[DATA SHOWN Boundary: Start]
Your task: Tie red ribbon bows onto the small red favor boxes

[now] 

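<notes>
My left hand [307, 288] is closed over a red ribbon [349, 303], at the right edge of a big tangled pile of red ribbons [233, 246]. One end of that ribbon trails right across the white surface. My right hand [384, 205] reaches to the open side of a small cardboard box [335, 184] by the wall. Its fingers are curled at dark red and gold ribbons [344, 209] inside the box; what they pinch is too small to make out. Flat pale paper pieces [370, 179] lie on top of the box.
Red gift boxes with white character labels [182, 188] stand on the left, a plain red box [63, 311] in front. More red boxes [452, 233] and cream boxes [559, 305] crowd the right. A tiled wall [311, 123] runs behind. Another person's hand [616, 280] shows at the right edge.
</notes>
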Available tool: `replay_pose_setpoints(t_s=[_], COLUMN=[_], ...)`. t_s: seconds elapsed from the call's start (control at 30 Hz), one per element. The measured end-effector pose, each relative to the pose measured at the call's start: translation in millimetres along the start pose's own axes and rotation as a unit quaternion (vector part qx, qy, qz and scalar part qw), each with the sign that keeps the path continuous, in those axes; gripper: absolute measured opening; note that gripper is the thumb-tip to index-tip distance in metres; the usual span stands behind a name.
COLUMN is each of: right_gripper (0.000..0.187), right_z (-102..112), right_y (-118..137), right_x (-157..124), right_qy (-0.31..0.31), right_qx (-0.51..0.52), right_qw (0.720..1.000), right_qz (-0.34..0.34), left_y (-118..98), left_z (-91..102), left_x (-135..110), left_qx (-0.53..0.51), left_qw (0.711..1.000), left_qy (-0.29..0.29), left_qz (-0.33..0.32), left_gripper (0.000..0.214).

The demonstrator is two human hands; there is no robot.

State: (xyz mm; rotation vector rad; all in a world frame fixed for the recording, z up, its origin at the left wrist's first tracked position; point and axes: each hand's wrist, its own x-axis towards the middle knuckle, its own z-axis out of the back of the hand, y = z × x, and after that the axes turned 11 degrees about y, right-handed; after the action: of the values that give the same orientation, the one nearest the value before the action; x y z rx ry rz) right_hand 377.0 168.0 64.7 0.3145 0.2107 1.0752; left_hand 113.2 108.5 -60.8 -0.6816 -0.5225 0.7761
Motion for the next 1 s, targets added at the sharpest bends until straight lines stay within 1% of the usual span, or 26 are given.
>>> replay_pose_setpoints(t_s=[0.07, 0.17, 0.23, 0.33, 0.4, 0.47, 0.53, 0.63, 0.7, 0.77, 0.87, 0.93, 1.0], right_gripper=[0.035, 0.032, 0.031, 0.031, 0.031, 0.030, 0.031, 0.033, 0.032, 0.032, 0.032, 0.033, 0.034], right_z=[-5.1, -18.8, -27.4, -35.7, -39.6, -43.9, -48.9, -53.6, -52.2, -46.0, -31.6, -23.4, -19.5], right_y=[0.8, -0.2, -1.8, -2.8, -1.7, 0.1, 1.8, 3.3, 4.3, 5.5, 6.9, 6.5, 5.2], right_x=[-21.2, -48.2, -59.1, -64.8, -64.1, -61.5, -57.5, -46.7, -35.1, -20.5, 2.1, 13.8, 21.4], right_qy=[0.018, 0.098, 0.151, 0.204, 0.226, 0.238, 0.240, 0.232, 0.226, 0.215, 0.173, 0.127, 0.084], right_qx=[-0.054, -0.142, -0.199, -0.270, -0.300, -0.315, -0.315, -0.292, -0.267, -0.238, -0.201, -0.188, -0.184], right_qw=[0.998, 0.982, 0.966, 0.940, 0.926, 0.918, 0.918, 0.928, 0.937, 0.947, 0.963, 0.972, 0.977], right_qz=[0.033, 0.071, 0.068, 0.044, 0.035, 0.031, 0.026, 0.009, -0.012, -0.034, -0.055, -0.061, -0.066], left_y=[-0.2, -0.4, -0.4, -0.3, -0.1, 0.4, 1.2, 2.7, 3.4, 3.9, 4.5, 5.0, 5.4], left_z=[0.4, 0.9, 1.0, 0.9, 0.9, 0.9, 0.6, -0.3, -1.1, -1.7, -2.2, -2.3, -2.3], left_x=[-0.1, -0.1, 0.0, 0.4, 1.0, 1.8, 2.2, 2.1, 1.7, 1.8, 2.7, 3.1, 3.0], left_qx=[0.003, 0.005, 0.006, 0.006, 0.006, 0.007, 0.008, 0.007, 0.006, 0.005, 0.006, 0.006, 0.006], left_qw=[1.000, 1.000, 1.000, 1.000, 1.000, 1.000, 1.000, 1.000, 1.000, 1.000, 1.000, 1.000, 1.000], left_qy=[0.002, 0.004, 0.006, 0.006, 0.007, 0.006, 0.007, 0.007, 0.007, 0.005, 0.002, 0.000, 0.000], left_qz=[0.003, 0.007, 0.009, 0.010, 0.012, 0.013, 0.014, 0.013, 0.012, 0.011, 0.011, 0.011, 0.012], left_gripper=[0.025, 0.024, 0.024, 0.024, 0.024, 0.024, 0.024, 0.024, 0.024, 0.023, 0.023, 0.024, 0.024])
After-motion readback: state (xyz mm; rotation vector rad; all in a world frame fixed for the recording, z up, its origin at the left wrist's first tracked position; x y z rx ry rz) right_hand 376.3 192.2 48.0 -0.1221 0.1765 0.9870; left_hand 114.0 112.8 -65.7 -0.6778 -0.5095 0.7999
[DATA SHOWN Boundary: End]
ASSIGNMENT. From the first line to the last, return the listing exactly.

OUTPUT FOR THIS TASK.
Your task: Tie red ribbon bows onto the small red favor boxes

[now] 

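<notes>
My left hand [307, 288] is closed over a red ribbon [349, 303], at the right edge of a big tangled pile of red ribbons [233, 246]. One end of that ribbon trails right across the white surface. My right hand [384, 205] reaches to the open side of a small cardboard box [335, 184] by the wall. Its fingers are curled at dark red and gold ribbons [344, 209] inside the box; what they pinch is too small to make out. Flat pale paper pieces [370, 179] lie on top of the box.
Red gift boxes with white character labels [182, 188] stand on the left, a plain red box [63, 311] in front. More red boxes [452, 233] and cream boxes [559, 305] crowd the right. A tiled wall [311, 123] runs behind. Another person's hand [616, 280] shows at the right edge.
</notes>
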Available tool: `replay_pose_setpoints(t_s=[_], COLUMN=[_], ...)`. t_s: seconds elapsed from the call's start (control at 30 Hz), one per element. The measured end-effector pose, each relative to the pose measured at the call's start: translation in millimetres along the start pose's own axes and rotation as a unit quaternion (vector part qx, qy, qz and scalar part qw), each with the sign that keeps the path continuous, in those axes; gripper: absolute measured opening; note that gripper is the thumb-tip to index-tip distance in metres; the usual span stands behind a name.
COLUMN is each of: right_gripper (0.000..0.187), right_z (-102..112), right_y (-118..137), right_x (-157..124), right_qy (-0.31..0.31), right_qx (-0.51..0.52), right_qw (0.720..1.000), right_qz (-0.34..0.34), left_y (-118..98), left_z (-91..102), left_x (-135..110), left_qx (-0.53..0.51), left_qw (0.711..1.000), left_qy (-0.29..0.29), left_qz (-0.33..0.32), left_gripper (0.000..0.214).

The demonstrator is two human hands; there is no robot.

State: (xyz mm; rotation vector rad; all in a world frame fixed for the recording, z up, its origin at the left wrist's first tracked position; point and axes: each hand's wrist, its own x-axis towards the middle knuckle, its own z-axis out of the back of the hand, y = z × x, and after that the axes turned 11 degrees about y, right-handed; after the action: of the values that give the same orientation, the one nearest the value before the action; x y z rx ry rz) right_hand 377.0 168.0 64.7 0.3145 0.2107 1.0752; left_hand 113.2 108.5 -60.8 -0.6816 -0.5225 0.7761
Motion for the next 1 s, targets added at the sharpest bends until straight lines stay within 1% of the usual span, or 26 are given.
>>> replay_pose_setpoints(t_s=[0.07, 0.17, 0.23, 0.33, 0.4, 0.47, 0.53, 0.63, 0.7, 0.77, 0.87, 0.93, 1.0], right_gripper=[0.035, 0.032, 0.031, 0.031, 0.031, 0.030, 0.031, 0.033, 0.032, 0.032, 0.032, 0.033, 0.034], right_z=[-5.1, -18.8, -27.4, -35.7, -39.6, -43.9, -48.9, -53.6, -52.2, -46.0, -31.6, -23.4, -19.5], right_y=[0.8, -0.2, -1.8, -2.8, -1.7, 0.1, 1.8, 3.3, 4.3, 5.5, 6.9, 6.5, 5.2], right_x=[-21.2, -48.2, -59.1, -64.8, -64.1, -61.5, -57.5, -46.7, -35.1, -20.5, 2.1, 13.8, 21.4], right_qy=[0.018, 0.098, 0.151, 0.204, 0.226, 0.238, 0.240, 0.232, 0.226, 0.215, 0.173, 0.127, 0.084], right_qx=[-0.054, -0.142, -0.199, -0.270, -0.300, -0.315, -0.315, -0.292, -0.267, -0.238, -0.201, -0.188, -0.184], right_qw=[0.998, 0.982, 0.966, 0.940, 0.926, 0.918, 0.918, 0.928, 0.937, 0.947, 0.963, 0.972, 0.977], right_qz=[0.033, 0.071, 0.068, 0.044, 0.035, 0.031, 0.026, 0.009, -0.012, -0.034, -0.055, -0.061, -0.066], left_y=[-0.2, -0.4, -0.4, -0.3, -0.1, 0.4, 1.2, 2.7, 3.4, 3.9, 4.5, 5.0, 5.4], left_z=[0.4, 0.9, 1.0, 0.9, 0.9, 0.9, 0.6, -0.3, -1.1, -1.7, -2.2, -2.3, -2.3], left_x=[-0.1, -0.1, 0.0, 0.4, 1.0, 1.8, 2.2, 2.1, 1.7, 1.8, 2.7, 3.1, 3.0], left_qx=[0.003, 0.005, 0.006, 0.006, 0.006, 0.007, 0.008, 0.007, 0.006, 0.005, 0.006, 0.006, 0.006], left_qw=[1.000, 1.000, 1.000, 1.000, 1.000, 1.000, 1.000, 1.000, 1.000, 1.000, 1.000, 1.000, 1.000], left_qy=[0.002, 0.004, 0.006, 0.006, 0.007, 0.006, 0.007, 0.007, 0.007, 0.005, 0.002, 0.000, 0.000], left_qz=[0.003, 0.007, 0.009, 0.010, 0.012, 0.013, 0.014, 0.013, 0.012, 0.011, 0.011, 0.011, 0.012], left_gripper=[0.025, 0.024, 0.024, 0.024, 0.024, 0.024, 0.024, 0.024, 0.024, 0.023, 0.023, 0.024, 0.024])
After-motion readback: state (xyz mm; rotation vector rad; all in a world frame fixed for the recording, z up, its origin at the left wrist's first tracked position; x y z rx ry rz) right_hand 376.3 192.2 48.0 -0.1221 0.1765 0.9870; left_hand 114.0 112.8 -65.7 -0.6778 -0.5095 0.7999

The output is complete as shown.